En dessin, Trait et Couleur sont deux éternels rivaux inséparables. Ce sont des frères ennemis. Des alliés qui se détestent.

Même dans un pur dessin "au trait" (c'est à dire en noir et blanc) ou dans un pur encrage à l'encre noire uniquement, il y a toujours une composante de couleur, car la couleur, c'est le spectre lumineux et la manière dont il se réparti ou est évoqué.

Comment en suis-je venue à rêver de ces dessins au trait qui portent en eux leur lumière ? Parce que le problème est là, je crois...

Peut-être de l'écoeurement vis à vis de la couleur et de la manière dont on me demandait de la traiter pour des illus que j'avais à faire, l'an dernier.
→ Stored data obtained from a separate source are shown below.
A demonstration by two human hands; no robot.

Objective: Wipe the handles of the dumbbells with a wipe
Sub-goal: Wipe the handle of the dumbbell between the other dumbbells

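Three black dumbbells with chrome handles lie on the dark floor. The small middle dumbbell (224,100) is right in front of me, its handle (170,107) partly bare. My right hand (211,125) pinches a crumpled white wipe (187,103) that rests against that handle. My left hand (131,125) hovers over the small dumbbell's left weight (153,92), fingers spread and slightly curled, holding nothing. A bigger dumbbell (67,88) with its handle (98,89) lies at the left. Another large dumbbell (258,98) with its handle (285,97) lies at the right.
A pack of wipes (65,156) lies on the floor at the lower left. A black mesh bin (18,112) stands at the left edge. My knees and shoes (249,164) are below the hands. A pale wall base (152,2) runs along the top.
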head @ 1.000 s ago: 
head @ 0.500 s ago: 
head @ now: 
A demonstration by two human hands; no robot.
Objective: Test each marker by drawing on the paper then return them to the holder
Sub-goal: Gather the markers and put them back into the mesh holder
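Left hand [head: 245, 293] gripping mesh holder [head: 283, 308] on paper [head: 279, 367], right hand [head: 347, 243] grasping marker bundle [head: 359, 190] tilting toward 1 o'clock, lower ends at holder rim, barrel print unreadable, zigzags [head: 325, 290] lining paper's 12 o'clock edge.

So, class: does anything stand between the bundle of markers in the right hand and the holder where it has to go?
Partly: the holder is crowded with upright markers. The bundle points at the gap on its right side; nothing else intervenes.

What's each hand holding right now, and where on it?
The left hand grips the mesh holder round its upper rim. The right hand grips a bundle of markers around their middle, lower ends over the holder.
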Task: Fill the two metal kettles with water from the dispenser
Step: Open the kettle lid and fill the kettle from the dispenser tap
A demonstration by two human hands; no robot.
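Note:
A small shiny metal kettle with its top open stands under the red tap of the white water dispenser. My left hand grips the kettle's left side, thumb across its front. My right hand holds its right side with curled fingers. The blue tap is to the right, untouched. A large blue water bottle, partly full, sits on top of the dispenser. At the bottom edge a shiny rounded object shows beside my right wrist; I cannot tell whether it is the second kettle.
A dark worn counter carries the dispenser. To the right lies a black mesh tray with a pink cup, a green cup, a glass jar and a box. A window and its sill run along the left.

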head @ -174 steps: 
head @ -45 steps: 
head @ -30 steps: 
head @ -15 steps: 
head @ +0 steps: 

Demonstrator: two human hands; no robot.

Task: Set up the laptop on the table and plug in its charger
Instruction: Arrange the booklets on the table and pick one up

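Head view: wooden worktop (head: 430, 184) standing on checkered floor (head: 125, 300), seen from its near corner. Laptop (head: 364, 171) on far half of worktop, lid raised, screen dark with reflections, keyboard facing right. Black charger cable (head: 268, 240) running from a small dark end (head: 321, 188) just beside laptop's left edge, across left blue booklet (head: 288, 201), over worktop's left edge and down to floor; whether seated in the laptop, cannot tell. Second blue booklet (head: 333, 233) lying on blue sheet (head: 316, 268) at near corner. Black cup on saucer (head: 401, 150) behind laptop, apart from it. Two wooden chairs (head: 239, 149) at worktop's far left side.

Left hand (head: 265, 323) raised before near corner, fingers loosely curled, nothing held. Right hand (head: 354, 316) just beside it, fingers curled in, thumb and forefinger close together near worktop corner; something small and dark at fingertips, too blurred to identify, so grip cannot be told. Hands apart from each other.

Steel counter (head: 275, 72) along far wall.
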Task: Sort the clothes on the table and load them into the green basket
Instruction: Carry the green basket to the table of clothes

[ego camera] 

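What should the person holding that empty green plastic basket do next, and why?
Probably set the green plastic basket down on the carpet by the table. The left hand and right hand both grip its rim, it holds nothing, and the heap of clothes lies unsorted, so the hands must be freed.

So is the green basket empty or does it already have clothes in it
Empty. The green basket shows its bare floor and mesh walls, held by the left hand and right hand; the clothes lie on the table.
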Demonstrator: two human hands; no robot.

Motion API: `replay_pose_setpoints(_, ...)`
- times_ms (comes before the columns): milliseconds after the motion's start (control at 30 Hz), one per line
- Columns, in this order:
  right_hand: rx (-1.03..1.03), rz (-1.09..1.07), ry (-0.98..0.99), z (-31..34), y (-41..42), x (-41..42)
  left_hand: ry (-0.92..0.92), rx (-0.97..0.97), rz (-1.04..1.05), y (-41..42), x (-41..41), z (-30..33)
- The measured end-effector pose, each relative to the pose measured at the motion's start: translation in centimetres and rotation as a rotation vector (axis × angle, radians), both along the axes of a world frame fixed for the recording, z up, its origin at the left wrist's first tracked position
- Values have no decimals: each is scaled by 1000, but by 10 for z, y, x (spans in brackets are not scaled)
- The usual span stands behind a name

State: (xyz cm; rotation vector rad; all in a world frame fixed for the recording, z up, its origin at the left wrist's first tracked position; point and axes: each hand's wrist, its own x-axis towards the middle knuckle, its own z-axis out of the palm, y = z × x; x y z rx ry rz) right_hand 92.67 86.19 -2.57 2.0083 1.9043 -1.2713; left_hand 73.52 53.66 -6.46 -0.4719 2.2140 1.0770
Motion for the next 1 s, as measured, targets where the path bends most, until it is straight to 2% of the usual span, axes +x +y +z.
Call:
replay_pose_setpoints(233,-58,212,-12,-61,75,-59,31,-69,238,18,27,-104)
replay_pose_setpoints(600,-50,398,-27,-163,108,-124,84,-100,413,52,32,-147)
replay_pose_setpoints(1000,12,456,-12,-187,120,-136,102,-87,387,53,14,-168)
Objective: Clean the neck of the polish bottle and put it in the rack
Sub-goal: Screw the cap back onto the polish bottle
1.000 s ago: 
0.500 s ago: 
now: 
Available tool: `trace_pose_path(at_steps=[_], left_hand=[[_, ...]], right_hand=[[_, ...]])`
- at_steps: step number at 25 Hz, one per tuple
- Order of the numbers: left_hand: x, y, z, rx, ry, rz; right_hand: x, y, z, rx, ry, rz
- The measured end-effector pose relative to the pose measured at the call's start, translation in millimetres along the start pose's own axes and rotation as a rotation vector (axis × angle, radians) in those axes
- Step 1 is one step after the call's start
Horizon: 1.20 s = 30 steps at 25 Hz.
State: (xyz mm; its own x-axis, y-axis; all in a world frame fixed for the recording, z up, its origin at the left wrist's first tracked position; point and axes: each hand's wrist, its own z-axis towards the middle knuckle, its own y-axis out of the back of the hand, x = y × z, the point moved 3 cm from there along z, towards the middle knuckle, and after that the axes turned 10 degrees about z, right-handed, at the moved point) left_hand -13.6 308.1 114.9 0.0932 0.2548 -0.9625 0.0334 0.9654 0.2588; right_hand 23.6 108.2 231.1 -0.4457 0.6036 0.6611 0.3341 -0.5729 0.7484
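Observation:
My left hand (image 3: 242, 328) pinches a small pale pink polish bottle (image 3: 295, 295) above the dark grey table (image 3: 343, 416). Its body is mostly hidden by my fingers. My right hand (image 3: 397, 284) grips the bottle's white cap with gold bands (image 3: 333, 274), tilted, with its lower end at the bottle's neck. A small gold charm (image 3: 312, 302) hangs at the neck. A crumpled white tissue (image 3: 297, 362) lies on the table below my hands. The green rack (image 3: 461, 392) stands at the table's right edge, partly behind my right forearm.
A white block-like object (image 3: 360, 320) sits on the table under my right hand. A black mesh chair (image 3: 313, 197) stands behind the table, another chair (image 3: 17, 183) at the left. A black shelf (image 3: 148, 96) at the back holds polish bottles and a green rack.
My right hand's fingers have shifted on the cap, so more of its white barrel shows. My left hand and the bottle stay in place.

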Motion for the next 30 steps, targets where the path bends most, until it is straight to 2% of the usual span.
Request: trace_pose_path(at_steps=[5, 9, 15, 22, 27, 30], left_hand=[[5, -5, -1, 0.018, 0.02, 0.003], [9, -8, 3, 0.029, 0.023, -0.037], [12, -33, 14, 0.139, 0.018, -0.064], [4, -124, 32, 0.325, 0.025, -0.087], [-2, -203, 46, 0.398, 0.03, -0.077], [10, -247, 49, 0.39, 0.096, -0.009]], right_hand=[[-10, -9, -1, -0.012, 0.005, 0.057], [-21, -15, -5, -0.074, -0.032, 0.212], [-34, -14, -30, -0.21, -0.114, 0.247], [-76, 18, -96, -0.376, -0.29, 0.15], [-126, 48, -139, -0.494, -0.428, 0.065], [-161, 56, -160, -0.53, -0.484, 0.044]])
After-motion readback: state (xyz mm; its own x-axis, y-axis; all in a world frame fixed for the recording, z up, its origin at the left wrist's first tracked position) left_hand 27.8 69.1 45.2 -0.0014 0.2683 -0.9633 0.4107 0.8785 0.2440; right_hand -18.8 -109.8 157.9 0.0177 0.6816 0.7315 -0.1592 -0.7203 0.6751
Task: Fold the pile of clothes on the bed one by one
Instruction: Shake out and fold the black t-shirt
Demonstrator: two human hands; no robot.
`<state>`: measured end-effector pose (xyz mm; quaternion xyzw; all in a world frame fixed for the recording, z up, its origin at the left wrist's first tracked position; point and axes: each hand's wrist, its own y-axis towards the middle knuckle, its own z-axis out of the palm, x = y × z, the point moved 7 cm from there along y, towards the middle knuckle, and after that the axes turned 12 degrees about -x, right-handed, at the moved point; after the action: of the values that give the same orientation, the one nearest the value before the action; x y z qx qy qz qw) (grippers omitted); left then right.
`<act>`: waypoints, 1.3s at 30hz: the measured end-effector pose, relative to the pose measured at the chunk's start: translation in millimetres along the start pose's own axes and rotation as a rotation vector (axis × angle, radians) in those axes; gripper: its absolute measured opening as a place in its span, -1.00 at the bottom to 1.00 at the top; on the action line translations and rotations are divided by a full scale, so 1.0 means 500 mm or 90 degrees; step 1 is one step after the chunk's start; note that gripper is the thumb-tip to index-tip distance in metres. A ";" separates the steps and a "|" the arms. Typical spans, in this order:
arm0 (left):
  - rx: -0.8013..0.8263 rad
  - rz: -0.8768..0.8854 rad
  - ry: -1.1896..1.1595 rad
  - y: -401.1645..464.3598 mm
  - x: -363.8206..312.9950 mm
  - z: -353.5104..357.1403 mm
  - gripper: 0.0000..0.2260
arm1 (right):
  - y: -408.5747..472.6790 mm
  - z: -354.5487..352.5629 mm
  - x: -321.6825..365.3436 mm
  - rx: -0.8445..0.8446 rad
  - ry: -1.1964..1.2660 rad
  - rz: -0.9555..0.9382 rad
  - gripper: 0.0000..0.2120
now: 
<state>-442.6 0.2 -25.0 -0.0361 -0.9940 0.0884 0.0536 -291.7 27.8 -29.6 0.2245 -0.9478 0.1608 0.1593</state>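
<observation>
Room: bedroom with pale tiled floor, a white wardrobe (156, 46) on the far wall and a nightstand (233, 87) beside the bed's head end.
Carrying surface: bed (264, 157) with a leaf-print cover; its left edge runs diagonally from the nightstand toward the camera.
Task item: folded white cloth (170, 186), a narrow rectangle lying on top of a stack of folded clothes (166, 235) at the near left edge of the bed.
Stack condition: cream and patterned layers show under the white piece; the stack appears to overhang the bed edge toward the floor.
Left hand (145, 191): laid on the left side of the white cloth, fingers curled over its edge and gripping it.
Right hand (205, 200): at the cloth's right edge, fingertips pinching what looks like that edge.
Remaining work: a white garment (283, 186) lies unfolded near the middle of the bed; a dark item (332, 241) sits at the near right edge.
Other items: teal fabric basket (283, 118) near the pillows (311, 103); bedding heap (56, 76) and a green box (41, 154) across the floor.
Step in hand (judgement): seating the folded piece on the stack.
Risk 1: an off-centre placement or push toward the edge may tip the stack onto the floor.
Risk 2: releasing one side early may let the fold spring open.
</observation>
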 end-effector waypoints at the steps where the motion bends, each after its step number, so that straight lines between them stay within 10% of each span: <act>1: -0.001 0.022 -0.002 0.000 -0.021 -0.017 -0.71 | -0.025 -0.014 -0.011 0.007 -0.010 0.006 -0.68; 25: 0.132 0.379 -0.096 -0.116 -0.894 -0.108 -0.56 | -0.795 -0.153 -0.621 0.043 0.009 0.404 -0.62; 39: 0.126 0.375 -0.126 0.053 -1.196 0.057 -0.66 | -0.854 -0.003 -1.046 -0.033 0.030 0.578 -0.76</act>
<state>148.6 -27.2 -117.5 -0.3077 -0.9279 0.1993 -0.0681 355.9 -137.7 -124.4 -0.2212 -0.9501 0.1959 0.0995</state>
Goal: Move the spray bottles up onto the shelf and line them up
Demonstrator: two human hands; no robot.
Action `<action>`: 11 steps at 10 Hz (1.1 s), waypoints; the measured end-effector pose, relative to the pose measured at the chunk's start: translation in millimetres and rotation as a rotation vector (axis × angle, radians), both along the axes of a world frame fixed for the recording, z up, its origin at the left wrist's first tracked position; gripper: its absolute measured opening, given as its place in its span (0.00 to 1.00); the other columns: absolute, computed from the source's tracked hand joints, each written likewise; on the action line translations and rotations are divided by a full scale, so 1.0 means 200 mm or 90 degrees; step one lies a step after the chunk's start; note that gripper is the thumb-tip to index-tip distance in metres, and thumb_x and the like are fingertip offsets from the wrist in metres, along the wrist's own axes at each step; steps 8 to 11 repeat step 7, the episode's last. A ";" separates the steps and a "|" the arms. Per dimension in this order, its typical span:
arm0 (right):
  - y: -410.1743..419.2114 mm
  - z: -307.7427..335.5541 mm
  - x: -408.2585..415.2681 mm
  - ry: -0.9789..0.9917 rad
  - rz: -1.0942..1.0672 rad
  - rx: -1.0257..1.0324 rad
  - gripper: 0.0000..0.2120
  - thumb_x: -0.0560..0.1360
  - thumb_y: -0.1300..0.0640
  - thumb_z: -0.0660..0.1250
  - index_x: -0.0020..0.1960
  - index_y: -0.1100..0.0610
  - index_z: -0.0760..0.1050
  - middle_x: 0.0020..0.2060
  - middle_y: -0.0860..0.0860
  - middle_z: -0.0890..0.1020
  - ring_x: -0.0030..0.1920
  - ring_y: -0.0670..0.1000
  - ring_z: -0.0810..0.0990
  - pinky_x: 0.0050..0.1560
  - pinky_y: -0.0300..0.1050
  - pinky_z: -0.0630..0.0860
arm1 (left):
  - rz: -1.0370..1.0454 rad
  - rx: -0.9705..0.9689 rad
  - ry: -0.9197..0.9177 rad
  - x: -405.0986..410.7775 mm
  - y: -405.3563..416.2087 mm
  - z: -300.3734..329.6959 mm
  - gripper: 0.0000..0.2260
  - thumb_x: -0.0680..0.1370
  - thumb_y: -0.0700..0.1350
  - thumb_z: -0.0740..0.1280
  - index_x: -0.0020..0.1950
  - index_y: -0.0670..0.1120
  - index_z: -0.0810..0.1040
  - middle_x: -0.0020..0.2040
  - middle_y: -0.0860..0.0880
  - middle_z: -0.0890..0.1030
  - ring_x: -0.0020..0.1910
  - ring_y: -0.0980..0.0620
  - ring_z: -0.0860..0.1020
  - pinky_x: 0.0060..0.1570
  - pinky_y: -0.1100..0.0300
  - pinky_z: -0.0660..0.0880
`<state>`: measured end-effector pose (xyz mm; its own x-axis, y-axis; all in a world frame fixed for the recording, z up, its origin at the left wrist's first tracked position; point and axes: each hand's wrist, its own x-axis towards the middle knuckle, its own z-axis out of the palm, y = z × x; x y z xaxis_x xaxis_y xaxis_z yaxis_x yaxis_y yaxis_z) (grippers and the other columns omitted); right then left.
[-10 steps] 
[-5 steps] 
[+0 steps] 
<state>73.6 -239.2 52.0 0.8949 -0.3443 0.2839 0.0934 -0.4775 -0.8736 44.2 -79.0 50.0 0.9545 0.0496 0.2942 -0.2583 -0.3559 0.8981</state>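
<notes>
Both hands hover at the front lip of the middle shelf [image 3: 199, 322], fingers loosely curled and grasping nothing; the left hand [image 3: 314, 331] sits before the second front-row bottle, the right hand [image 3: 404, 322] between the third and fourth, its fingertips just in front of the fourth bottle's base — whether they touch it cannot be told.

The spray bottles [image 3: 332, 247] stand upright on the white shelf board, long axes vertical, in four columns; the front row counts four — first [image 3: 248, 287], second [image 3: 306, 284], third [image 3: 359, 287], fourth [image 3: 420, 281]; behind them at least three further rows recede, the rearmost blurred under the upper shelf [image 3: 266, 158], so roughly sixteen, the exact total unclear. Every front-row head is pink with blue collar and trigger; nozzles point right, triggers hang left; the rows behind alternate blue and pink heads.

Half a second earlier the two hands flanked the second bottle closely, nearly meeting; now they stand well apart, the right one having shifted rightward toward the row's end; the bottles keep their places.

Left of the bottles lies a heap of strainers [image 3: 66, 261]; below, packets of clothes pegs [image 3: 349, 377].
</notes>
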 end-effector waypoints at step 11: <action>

C'est, en effet, après ça, que ça m'est venu.

Et alors, ce type de trait dont je n'avais jusque là que très peu usé, je l'ai lâché sur mes pages comme Eole lâche les vents quand il est en colère.

C'était au moment où je m'attaquait, pour de bon, au 2° épisode de la "Geste". Très vite, j'ai imaginé une colorisation qui, par contraste, serait très floue et laisserait au trait toute sa vigueur.

Là, je suis allée un peu loin.

A l'évidence, Trait et Couleur ne sont plus à égalité, là. Ils ne sont plus très copains. Y'en a un qui a pris tout pour lui.

Pourtant... Avec les enluminures et les dessins simples du 1° épisode, j'avais essayé de trouver cet équilibre entre les deux qu'ont les enluminures carolingiennes.